1 NAME OF THE MEDICINAL PRODUCT
ViATIM, Suspension and solution for suspension for injection in pre-filled syringe.

Hepatitis A (inactivated, adsorbed) and Typhoid polysaccharide vaccine

2

QUALITATIVE AND QUANTITATIVE COMPOSITION
The dual-chamber syringe contains 0.5 millilitre of inactivated hepatitis A
vaccine and 0.5 millilitre of typhoid polysaccharide vaccine which are mixed
prior to administration.
After reconstitution, 1 dose (1ml) contains:
Originally contained in the suspension:
Hepatitis A virus, GBM strain (inactivated)1,2………….160 U3
1
produced in human diploid (MRC-5) cells
2
adsorbed on aluminium hydroxide, hydrated (0.3 milligrams Al)
3
In the absence of an international standardised reference, the antigen content
is expressed using an in-house reference
Originally contained in the solution:
Salmonella typhi (Ty 2 strain) capsular Vi polysaccharide………25
micrograms
For the full list of excipients, see section 6.1.
ViATIM may contain traces of neomycin, which is used during the
manufacturing process (see section 4.3).

3

PHARMACEUTICAL FORM
Suspension and solution for suspension for injection in pre-filled syringe.
The inactivated hepatitis A vaccine is a cloudy and white suspension and the
typhoid polysaccharide vaccine is a clear and colourless solution.

4

CLINICAL PARTICULARS

4.1

Therapeutic indications
ViATIM is indicated for simultaneous active immunisation against typhoid
fever and hepatitis A virus infection in subjects from 16 years of age.
ViATIM should be given in accordance with official recommendations.

4.2

Posology and method of administration
Posology
The recommended dosage for subjects of at least 16 years of age is 1 millilitre
of the mixed vaccine.
Initial protection is achieved with one single dose of ViATIM. Protective
levels of antibody may not be reached until 14 days after administration of the
vaccine.
In order to provide long-term protection against infection caused by the
hepatitis A virus, a second dose (booster) of an inactivated hepatitis A vaccine
should be given.
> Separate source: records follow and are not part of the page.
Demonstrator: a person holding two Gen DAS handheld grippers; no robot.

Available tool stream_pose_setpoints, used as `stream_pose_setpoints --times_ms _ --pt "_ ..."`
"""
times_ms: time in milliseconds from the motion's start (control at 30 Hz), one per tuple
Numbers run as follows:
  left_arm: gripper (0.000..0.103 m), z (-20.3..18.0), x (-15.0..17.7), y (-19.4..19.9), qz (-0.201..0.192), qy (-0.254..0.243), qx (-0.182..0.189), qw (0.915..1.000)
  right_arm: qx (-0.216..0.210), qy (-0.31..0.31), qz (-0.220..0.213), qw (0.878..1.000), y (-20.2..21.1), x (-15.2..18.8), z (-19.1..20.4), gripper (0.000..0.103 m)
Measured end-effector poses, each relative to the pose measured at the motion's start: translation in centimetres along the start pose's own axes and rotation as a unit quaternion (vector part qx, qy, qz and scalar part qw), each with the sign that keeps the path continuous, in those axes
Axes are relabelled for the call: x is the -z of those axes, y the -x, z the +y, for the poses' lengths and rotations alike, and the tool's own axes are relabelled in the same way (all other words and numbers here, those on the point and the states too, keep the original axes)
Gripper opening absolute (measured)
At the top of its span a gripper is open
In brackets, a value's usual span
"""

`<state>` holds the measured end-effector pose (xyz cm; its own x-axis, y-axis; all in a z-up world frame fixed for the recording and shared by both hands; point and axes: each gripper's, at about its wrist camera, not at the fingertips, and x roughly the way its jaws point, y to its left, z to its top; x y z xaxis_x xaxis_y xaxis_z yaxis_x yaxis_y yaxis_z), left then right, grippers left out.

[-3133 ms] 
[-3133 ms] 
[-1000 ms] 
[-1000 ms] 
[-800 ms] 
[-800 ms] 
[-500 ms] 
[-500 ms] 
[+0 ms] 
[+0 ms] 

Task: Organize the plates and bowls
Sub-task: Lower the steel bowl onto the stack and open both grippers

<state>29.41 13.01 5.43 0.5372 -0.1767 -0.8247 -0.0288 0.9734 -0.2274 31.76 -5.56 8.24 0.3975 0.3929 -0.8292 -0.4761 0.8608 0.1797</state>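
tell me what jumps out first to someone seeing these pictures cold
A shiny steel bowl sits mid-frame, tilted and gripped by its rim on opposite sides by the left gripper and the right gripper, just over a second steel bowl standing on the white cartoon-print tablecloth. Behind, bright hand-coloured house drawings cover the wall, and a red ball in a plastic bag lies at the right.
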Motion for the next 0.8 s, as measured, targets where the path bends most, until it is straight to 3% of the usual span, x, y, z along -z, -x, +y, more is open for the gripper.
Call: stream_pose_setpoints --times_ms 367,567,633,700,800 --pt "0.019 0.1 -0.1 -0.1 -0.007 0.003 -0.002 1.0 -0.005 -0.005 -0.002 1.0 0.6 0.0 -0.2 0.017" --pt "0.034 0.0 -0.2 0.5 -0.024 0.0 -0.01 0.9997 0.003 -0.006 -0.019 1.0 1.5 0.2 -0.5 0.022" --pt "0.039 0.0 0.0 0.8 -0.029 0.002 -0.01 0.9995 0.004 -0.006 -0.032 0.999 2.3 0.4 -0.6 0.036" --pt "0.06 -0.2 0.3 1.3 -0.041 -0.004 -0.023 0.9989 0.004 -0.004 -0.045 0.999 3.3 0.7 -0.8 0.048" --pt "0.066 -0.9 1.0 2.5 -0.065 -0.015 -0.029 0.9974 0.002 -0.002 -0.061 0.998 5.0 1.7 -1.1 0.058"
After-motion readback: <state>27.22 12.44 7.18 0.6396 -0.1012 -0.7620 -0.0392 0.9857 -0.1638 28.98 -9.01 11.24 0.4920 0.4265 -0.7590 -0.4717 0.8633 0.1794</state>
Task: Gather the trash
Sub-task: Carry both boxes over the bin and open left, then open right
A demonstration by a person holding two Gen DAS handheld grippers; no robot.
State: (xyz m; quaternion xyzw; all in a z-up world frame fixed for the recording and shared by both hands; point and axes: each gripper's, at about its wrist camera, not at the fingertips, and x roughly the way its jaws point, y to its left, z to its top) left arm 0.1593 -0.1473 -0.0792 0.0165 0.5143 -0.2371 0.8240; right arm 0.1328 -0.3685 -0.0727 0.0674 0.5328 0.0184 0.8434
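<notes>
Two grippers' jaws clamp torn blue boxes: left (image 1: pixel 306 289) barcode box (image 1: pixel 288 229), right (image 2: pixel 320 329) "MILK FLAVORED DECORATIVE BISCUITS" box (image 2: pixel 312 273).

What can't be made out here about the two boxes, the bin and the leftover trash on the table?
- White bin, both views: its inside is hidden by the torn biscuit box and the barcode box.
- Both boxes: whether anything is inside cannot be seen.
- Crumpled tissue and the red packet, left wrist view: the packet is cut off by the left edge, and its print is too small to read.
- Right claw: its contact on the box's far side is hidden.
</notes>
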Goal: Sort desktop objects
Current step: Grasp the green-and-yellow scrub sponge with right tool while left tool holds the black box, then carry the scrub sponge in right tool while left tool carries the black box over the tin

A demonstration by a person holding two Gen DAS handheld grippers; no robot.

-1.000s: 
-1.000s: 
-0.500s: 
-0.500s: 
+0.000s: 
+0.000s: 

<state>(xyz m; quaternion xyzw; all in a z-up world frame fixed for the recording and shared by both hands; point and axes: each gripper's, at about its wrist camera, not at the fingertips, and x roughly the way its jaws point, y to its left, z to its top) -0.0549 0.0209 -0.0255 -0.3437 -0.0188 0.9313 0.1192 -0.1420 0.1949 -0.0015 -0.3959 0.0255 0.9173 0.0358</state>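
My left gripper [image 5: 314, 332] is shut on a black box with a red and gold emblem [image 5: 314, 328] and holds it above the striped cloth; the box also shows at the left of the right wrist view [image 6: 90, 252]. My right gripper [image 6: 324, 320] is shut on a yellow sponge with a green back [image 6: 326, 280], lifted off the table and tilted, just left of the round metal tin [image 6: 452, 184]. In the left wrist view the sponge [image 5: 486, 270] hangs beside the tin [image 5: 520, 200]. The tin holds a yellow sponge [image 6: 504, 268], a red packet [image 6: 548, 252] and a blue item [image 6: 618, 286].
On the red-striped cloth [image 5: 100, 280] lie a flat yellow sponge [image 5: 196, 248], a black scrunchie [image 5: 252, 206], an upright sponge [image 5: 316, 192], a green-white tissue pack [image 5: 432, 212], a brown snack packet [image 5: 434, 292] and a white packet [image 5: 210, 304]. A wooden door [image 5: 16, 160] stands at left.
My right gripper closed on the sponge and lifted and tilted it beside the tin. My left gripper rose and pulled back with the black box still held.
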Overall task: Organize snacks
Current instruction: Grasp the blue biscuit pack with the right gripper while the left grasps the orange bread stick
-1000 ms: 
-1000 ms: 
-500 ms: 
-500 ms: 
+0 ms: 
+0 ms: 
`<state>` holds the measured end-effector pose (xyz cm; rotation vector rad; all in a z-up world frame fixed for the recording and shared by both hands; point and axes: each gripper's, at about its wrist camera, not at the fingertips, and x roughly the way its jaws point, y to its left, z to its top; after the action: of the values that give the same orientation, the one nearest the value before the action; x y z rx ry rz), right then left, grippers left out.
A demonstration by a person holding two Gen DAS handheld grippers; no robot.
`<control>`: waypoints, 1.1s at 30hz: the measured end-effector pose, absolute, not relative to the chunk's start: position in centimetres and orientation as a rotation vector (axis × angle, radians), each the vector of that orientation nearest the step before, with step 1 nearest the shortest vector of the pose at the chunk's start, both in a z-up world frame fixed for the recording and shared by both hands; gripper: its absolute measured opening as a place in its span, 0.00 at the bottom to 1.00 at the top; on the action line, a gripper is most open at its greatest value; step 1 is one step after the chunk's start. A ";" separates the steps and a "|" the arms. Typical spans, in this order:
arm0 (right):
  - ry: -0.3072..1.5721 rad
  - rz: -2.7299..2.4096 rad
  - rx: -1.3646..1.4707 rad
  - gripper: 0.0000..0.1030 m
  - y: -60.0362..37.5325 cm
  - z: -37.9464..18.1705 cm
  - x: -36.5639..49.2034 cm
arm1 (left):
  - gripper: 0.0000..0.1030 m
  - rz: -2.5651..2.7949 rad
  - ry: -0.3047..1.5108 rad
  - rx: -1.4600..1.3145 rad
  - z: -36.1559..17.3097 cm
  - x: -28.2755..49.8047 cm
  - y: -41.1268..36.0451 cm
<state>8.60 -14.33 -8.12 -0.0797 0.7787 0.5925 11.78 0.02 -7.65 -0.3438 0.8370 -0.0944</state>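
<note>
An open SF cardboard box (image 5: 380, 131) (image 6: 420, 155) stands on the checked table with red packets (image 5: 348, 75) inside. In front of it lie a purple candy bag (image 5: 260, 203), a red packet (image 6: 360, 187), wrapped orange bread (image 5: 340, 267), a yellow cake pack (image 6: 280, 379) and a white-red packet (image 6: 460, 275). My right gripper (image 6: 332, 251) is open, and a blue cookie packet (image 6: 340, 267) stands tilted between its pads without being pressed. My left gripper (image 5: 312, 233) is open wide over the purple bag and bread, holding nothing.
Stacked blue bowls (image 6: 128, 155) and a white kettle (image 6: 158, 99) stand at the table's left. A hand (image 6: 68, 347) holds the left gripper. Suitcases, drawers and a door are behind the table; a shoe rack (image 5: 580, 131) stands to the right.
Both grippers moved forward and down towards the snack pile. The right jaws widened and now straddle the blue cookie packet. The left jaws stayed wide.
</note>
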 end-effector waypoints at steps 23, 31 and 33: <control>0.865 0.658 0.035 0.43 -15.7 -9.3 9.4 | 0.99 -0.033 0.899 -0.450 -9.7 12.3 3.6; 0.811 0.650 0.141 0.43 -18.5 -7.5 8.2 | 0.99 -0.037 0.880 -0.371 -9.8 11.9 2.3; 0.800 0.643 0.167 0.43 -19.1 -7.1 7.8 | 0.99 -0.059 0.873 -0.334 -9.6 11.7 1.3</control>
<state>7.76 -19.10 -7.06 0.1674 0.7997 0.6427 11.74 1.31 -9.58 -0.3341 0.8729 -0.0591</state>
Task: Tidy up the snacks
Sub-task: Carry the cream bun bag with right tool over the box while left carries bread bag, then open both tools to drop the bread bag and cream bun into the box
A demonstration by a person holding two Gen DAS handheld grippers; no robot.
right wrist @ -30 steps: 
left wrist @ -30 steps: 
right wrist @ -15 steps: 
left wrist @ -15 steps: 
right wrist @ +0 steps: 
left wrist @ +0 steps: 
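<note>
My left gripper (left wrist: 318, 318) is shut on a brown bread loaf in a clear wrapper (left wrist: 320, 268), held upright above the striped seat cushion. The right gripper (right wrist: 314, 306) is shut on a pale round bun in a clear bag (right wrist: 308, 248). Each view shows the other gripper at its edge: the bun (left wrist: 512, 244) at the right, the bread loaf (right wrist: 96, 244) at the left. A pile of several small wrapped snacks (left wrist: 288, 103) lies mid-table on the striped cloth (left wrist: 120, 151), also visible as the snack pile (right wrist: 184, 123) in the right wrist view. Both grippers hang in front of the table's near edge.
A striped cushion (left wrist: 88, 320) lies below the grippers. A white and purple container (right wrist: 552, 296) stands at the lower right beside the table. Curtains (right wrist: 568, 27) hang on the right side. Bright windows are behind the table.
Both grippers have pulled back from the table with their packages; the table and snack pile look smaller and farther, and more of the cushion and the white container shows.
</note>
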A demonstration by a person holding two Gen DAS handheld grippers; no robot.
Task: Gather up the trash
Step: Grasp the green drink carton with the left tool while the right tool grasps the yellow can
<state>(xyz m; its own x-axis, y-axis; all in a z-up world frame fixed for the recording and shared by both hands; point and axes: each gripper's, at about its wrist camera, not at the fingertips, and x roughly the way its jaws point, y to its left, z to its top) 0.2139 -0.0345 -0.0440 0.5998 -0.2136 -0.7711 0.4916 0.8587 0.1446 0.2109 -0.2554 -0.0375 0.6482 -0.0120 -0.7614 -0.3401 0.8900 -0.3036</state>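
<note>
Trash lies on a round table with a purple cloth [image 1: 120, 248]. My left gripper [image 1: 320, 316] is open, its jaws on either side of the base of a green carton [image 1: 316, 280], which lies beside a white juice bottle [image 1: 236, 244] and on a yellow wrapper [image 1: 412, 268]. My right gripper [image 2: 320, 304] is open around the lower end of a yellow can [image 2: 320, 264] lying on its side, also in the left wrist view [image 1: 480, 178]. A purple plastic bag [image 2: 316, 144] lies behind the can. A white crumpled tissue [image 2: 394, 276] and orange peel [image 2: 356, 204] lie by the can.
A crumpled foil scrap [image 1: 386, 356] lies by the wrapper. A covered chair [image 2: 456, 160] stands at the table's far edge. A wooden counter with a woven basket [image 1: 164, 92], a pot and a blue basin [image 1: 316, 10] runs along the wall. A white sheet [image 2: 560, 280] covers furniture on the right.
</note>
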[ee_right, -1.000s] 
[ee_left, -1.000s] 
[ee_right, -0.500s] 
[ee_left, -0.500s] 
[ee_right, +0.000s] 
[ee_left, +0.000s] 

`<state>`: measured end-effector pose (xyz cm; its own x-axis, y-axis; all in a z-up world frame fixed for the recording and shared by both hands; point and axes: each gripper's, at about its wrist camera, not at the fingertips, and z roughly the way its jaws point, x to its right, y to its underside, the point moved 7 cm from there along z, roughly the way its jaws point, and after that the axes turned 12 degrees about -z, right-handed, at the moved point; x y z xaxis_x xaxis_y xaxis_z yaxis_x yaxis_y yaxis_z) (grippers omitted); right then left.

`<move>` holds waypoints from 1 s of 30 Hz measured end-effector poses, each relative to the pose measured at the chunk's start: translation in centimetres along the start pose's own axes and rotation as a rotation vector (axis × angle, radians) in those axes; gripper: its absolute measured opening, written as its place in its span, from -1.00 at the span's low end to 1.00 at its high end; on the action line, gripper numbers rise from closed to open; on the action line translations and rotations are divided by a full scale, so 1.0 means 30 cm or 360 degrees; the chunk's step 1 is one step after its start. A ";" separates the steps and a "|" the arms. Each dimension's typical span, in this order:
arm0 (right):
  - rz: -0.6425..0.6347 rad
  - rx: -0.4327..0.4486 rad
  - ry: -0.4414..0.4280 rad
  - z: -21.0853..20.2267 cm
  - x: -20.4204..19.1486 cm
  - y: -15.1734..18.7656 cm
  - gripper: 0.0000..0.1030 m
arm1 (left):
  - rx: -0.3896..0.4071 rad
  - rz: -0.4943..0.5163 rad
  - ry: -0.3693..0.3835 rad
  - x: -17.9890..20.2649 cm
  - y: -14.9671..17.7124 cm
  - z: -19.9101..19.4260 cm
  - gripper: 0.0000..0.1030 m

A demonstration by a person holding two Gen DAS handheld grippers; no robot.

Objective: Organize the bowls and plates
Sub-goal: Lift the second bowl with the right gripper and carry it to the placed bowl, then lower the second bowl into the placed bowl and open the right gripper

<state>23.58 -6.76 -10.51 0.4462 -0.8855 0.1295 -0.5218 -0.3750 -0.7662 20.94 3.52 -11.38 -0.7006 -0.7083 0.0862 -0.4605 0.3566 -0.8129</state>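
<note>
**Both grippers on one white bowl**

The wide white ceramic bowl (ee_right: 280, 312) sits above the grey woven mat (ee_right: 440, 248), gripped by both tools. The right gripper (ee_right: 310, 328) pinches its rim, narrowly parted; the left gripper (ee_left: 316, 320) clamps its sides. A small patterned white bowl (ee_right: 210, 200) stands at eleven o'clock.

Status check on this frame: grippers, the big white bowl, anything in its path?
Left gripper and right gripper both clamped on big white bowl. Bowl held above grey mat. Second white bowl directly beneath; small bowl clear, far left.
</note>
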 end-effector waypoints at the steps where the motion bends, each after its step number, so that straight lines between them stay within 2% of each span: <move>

ViATIM may be used to provide one or both doses of
hepatitis A vaccine as follows:


In subjects who have received one dose of ViATIM:
- either a dose of monovalent hepatitis A vaccine should be given within
36 months and preferably within 6 to 12 months (see section 5.1)
- or, if continued protection against typhoid is also required, a second
dose of ViATIM may be given provided that approximately 36 months
have elapsed since the first dose.



In subjects who have received one dose of monovalent hepatitis A vaccine:
- ViATIM may be used to provide the second dose (booster) of hepatitis
A vaccine if protection against typhoid fever is also desirable. It should
be given within 36 months of the hepatitis A vaccine and preferably
within 6 to 12 months.

It is predicted that HAV antibodies persist for many years (beyond 10 years)
after the second dose (booster).
In subjects who remain at risk of typhoid fever, revaccination against typhoid
fever should be carried out with a single dose of a typhoid Vi polysaccharide
vaccine every 3 years (see section 5.1).
Paediatric population
The safety and efficacy of ViATIM in children and adolescents below 16
years have not yet been established. No data are available.
Method of administration
ViATIM should be administered by slow intramuscular injection in the deltoid
region.
ViATIM must not be administered intravascularly.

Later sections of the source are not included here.